Attachment #768686 -
Flags: review?(wmccloskey)
The pre-barrier is not needed here. Only data structures that are traced by the GC need pre-barriers, and this one never gets traced. (The stack doesn't count because it's traced entirely in the first slice.)
Why did you split the HashTable barrier code into separate pieces for HashSet and HashMap? Is that needed for this patch?
Also, I don't totally understand why this would cause a failure. As far as I can tell, we never dereference the objects in this HashSet. Was it a crash you were seeing, or a JS error? I could understand if we were incorrectly getting JSMSG_CYCLIC_VALUE. I don't see how we would get a crash, though.
Group: core-security
Assignee | ||
Comment 2•11 years ago
|
||
(In reply to Bill McCloskey (:billm) [away until July 1] from comment #1)
> The pre-barrier is not needed here. Only data structures that are traced by
> the GC need pre-barriers, and this one never gets traced. (The stack doesn't
> count because it's traced entirely in the first slice.)
Ah, it was not clear to me that this structure is traced through MarkRuntime.
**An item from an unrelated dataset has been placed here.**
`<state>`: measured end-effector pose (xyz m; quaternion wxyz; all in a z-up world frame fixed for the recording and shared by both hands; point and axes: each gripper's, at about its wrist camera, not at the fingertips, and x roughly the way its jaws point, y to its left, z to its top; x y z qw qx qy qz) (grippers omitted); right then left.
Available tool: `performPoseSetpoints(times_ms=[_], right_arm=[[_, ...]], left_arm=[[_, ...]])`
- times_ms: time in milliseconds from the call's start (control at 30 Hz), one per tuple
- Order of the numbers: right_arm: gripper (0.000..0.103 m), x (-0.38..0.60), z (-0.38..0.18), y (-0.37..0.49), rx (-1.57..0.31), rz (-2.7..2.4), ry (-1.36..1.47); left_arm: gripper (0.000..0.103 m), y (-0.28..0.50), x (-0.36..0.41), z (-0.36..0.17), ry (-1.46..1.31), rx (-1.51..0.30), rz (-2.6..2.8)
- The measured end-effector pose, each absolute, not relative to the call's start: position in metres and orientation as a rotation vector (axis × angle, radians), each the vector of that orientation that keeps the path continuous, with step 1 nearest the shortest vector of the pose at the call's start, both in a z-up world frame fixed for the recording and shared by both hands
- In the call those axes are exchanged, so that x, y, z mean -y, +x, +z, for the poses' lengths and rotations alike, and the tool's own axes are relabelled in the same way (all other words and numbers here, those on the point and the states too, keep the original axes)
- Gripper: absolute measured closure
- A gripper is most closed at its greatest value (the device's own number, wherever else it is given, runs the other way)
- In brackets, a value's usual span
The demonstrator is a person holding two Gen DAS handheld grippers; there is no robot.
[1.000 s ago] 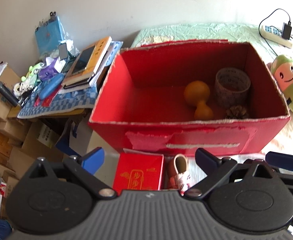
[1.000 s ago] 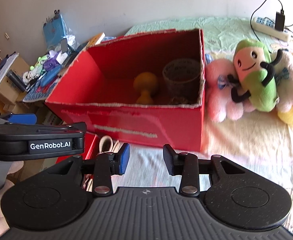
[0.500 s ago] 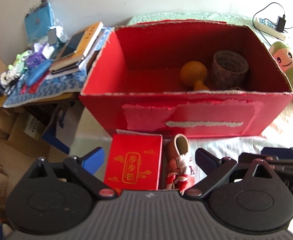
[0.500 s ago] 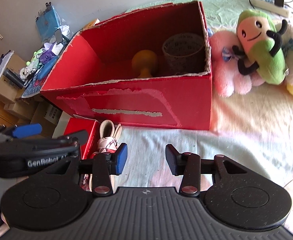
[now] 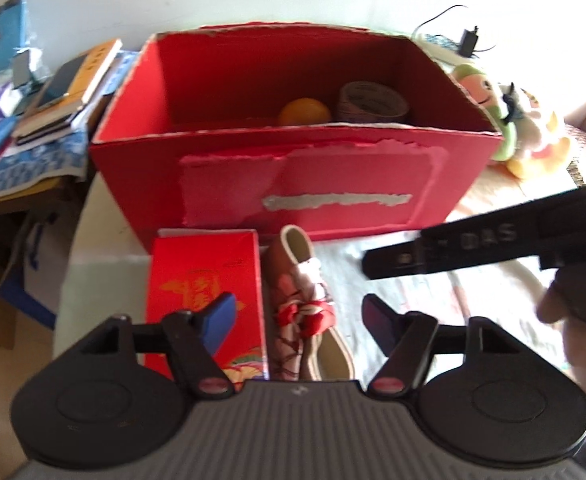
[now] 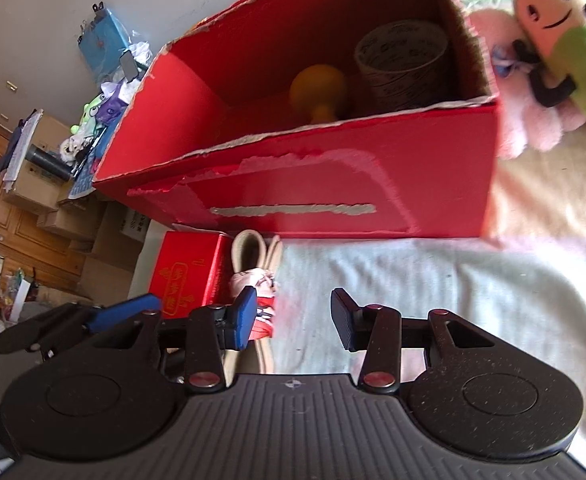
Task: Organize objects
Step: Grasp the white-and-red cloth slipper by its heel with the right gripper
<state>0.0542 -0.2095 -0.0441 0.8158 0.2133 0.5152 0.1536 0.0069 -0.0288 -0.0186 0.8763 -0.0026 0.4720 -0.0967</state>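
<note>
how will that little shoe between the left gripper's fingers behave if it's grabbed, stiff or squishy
The shoe looks like soft fabric with an open, thin-walled collar, so it will probably squash between the fingers rather than resist. It looks small and hollow, so likely light. The knotted red ribbon on its front may snag or shift. The left gripper stands open around it.

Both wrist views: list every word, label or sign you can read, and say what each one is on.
"DAS": partial white letters on the right gripper body, left wrist view; the rest is blurred.
Gold characters on the small red box: too blurred to read.
Print around the patterned cup in the big red box: too small to read.
Book spine lettering: unreadable.
</note>
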Motion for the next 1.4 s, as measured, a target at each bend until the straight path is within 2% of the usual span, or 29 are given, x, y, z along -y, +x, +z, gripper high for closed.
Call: performPoseSetpoints(times_ms=[233, 533, 1067, 1233, 1333, 1400], right_arm=[[0.058, 0.200, -0.049, 0.059, -1.106, 0.385, 0.470], [0.059, 0.188, -0.056, 0.060, -1.100, 0.449, 0.476], [0.063, 0.176, -0.075, 0.074, -1.152, 0.413, 0.501], [0.073, 0.187, -0.080, 0.074, -1.170, 0.413, 0.550], [0.076, 0.197, -0.080, 0.072, -1.176, 0.406, 0.586], [0.076, 0.206, -0.079, 0.069, -1.175, 0.395, 0.603]], left_arm=[[0.034, 0.007, 0.030, -0.026, -0.026, -0.985, -0.298], [0.044, 0.009, 0.036, -0.041, -0.004, -1.014, -0.383], [0.042, 0.016, 0.041, -0.054, 0.076, -1.049, -0.404], [0.044, 0.020, 0.051, -0.062, 0.116, -1.078, -0.418], [0.045, 0.021, 0.060, -0.064, 0.153, -1.083, -0.422], [0.052, 0.022, 0.067, -0.067, 0.181, -1.095, -0.421]])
> Why did you split the HashTable barrier code into separate pieces for
> HashSet and HashMap? Is that needed for this patch?
Yes. The HashMap needs to know the map's Value type so that it can put the value on the stack while we change the key. Now that Jon has added a rekey method to HashMap, I think we can get around this. I'll get a new version up with this change.
> Also, I don't totally understand why this would cause a failure. As far as I
> can tell, we never dereference the objects in this HashSet. Was it a crash
> you were seeing, or a JS error? I could understand if we were incorrectly
> getting JSMSG_CYCLIC_VALUE. I don't see how we would get a crash, though.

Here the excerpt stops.